=== About this task ===
Find and copy each line in the material below where the string "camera" occurs.

[Data excerpt Boundary: Start]

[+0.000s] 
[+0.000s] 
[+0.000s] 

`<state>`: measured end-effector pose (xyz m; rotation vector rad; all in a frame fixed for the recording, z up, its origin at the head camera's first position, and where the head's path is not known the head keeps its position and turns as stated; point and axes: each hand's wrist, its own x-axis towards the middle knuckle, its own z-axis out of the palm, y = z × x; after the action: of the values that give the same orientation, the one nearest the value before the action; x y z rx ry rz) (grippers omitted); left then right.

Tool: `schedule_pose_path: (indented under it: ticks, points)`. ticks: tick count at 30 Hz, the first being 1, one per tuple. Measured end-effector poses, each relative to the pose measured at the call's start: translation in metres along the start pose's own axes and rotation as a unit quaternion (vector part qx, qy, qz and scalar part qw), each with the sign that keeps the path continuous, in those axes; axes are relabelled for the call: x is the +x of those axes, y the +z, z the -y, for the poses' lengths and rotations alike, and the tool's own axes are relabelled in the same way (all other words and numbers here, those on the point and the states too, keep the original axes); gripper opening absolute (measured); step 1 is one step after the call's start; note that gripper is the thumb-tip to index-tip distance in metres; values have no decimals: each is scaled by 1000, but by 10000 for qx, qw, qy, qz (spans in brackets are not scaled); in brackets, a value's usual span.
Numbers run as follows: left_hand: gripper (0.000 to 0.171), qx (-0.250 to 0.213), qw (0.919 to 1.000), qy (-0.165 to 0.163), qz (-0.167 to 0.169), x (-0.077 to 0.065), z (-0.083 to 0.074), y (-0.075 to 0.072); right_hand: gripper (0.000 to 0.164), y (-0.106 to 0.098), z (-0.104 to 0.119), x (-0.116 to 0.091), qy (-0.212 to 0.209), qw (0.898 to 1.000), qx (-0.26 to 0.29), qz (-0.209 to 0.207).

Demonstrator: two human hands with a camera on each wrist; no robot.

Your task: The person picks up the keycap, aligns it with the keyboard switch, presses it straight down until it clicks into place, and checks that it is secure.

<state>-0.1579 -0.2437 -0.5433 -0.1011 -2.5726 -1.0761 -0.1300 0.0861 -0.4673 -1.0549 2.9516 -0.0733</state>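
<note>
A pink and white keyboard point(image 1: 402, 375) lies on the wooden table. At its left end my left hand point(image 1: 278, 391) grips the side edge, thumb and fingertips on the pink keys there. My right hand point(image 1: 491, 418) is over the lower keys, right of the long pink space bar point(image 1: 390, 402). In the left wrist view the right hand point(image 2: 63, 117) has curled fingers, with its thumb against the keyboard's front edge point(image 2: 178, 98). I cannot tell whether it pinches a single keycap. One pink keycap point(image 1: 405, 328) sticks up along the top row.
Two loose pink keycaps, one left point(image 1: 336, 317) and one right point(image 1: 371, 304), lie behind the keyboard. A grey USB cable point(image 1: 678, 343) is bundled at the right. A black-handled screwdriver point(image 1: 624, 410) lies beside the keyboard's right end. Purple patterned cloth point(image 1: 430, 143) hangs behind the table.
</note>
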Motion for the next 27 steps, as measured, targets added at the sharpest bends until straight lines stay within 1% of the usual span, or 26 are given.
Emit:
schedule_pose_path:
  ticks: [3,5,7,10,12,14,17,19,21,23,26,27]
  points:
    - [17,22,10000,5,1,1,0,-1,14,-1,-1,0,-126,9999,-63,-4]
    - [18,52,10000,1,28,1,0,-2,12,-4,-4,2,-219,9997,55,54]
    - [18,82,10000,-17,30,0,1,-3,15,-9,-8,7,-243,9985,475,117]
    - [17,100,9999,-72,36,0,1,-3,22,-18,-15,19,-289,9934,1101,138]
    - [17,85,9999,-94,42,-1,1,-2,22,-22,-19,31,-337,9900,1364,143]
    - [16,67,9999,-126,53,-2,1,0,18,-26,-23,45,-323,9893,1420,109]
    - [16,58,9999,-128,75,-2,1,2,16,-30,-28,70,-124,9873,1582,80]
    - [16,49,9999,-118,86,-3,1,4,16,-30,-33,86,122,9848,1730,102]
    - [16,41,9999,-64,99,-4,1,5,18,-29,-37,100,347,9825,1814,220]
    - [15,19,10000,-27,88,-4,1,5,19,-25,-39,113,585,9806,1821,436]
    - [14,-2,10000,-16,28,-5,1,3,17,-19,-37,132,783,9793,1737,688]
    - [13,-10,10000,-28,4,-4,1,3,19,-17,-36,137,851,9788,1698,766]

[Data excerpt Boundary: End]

=== Response area ===
`<state>`: measured end-effector pose (xyz m; rotation vector rad; all in a frame fixed for the recording, z up, its origin at the head camera's first position, and where the head's path is not known the head keeps its position and turns as stated; point and axes: each hand's wrist, its own x-axis towards the middle knuckle, its own z-axis out of the palm, y = z × x; after the action: of the values that give the same orientation, the one nearest the value before the action; x y z rx ry rz) (grippers omitted); left then right.
Demonstrator: two human hands with a camera on each wrist; no robot.

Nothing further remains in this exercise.